The principal difficulty with this last argument is that "keep and bear" appears to have been understood as a unitary phrase, like "cruel and unusual" or "necessary and proper." I have not come across any documents of the period that parse the phrasing as finely as I have suggested.[127] However, I must acknowledge that if the distinction between unspoken assumptions and enacted text can be invoked against a proposed interpretation, it can also be invoked in favor of that interpretation, and so it is possible that the plain meaning of "keep" would have been sufficient to connote an individual right. But then, ironically, our detour through eighteenth-century history will have left us more or less where we began: puzzling over the naked text.
While we are revisiting the text, we may wish to pay attention, finally, to "arms." Even if we assume that the individual right interpretation of the Second Amendment best reflects the original understanding, we still must face the question of what "arms" it protects today. As Wills notes, at the founding, very few Americans [Page 318] possessed pistols or rifles, which were not, in any event, considered effective military weapons.[128] Therefore, when the ratifiers of the Second Amendment saw the word "arms," they would have likely thought of muskets.
An originalist of the narrowest sort might therefore conclude that even today "arms" means muskets no more advanced than those commonly available in 1791. Even if we properly reject that narrow approach, we are left with the quite subjective task of applying the founders' understanding of arms to a world they could not have anticipated.[129] There is no obviously correct "translation."[130] Chemical and biological weapons seem clearly out, but why? Is it because of the enormous harm they can cause? That reasoning could also support a ban on nearly all modern firearms¾which are much more accurate and powerful than the Revolutionary-era musket.[131]

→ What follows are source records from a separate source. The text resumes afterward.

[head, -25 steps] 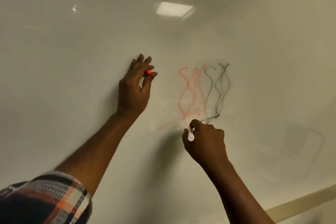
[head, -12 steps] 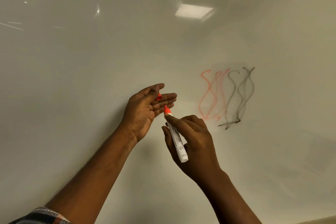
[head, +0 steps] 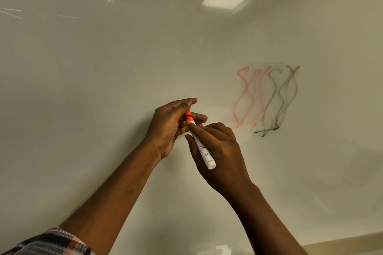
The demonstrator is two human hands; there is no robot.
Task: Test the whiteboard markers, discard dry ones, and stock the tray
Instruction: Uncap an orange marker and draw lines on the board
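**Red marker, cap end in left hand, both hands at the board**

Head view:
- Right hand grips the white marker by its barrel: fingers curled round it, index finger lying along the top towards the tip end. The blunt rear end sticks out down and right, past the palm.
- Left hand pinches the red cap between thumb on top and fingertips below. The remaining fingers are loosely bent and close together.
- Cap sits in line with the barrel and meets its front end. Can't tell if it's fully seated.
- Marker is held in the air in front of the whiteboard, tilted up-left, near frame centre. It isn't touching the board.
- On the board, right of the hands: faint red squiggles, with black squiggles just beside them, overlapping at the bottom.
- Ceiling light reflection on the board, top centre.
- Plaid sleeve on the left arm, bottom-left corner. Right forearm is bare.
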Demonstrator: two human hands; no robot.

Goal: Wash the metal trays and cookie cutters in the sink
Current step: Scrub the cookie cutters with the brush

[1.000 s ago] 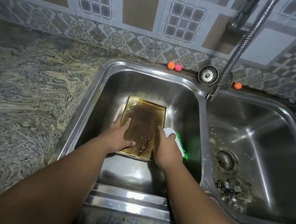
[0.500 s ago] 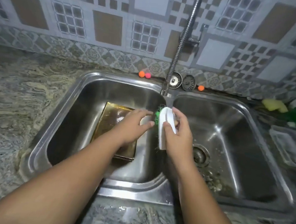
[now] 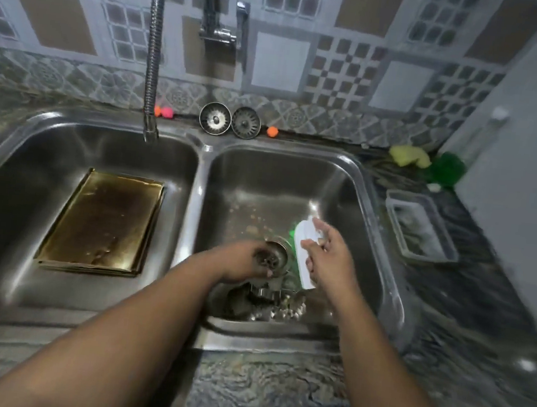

These sorts of difficulties are not, of course, unique to the Second Amendment. Technologically advanced forms of surveillance call for similar judgments under the Fourth Amendment, for example.[132] And when the Supreme Court decided that radio and television are easier to regulate than newspapers,[133] it was, in some sense, applying the founders' understanding of the First Amendment's protection for "freedom ... of the press" to (its arguably misguided understanding of) the electromagnetic spectrum. But the judgments that these sorts of cases require are not, primarily, historical ones; they are normative. [Page 319]
IV. POSTADOPTION HISTORY
The difficulties we encounter in applying the Second Amendment to modern circumstances should focus our attention on how the world has changed since the founding. There are numerous salient differences between the modern world and the one the framers inhabited. The American frontier is closed; many of us live in large, densely populated cities or suburbs; our population is much more heterogeneous than it was; in both absolute and per capita terms we have substantially more firearms than at the founding, and those we have are much more potent; the United States has become the leading military power in the world; and the United States Supreme Court has emerged as an institution committed to preserving basic liberty and thus preventing tyranny. These and other developments indicate that even if we had located a completely clear consensus concerning the meaning of the Second Amendment at the founding, and even were we committed to a static view of constitutional meaning, we would face a difficult interpretive task in applying the founding-era understanding to modern circumstances. For those (like myself) who are not committed to a static view, the difficulties multiply.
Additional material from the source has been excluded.